“Avrei fatto, che ne so... la ballerina o la pattinatrice su ghiaccio”. Quante volte pensieri come questo sono passati e passano per la mente di bambine e ragazze? Ma se poi i sogni svaniscono sul nascere, perché “non ho potuto scegliere di non essere handicappata”, allora è diverso. E ti senti diversa. Sono queste le parole che usa, senza mezzi termini, Alessandra Fabbri in: “È l’imperfezione che ci rende vivi”. Sottotitolo: “Manuale di sopravvivenza per disabili” (Castel Negrino), appena uscito in libreria.

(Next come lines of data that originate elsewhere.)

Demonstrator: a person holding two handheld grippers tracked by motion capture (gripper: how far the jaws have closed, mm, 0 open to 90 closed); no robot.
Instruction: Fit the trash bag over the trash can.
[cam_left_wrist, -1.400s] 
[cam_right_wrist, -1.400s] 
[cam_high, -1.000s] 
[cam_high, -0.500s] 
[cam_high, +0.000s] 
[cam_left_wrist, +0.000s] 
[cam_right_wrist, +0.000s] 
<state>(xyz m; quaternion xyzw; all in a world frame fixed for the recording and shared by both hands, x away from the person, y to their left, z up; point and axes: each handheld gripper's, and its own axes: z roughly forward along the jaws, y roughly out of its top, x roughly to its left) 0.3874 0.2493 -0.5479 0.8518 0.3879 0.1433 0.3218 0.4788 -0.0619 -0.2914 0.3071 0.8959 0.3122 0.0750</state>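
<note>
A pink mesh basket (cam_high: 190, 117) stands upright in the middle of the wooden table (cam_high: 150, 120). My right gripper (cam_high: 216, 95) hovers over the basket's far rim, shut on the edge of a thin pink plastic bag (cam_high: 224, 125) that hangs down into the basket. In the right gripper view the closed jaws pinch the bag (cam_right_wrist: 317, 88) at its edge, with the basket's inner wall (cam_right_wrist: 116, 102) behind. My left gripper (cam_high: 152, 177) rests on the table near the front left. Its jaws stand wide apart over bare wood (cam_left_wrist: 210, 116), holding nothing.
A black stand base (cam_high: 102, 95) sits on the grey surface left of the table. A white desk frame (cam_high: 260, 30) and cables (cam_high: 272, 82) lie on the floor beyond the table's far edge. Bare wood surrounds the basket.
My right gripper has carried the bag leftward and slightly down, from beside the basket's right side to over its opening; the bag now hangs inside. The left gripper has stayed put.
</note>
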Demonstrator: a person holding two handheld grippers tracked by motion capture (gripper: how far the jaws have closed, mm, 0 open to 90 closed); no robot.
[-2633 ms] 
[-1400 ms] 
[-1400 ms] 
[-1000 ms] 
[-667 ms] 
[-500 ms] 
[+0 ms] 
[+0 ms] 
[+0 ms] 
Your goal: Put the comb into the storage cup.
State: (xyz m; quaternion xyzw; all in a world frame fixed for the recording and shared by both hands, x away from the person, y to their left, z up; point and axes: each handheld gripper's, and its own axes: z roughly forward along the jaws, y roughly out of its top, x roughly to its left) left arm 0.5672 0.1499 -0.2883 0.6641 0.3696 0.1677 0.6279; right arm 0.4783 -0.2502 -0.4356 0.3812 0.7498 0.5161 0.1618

Si tratta del primo libro di Alessandra, che in precedenza ha pubblicato, insieme ad altre autrici, “L’invenzione delle personagge” (Iacobelli), in cui racconta la storia di Babette, l’”handicappata cattiva”. Oltre a numerose pubblicazioni accademiche: "La condizione di disabilità: interazione tra caratteristiche individuali, sociali e ambientali. In L. Battaglia, a cura di, uomo, natura, animali", "Per una bioetica della complessità", "Scuola e disabilità: dall’inserimento all’inclusione. In F.Manti, a cura di, il patto di corresponsabilità educativa- per una scuola socialmente responsabile" e "Donne disabili. Dentro e oltre la diversità, quale possibilità di scelta. In L. Battaglia, a cura di, Potere negato - approcci di genere al tema delle uguaglianze".
Genovese, insegnante in una scuola primaria a Sampierdarena, Alessandra, infatti, ha la Laurea in Filosofia, Dottorato e un Master in Bioetica, e fa parte di quel milione e settecentomila italiane disabili, ossia il 6,1% delle donne nel nostro Paese. Il doppio rispetto alla percentuale maschile. Il che significa anche doppie discriminazioni e doppie difficoltà da affrontare.
Perciò l’autrice ha voluto scrivere questo manuale, che ha lo scopo, attraverso uno stile ironico e non politicamente corretto – “io preferisco handicappata a disabile” - di parlare con onestà intellettuale di sé e della propria esperienza, che può diventare, in modi differenti, quella di ognuno, perché, come scrive nella prefazione Franco Manti, “le sue storie di vita non sono rivolte alle persone disabili, ma a tutti noi”.
Gli argomenti, infatti, non si limitano al problema delle barriere architettoniche, fisiche e mentali, “sopravvivere a Genova non è facile” - o alle leggi in vigore a tutela dei disabili (non sempre rispettate né conosciute), ma riguardano anche grandi temi dell’esistenza, dalla relazione con l’altro, alla visione e l’accettazione del proprio corpo, al concetto di autonomia, che è un traguardo sempre difficile da raggiungere. Ma ovviamente più complicato se si ha un handicap fisico, che comporta dolore al corpo e alla psiche. E quindi comporta anche il diritto di essere tristi e di affermare: “la cristiana immagine dell’handicappato felice poiché ha ricevuto il dono della sofferenza non credo sia appropriata, almeno non lo è per me”.
E poi ci sono le sue esperienze di vita, in famiglia e fuori (che non sono quelle che qualsiasi donna disabile, purtroppo, si può permettere, dagli studi ai viaggi), gli episodi divertenti – “il taxista mi ha detto che ho le stampelle della Barbie: dovrebbero pensare di fare una Barbie con le stampelle” - e le storie di altre donne disabili e i progetti per loro, come Risewise, dell’Università di Genova e coordinato da Cinzia Leone, che prevede che viaggino all’estero per tenere seminari e trovare risposte ai loro problemi. Per avere, insomma, “la possibilità comune di vivere una vita piena”, perché “quello che mi piacerebbe è essere nella normalità, non fare cose che fanno in pochi e che quindi danno visibilità. Io vorrei fare le cose che fanno tutti”. Perché, come ammette con sincerità,“puoi sviluppare altre abilità, ma c’è sempre qualcosa che ti manca”.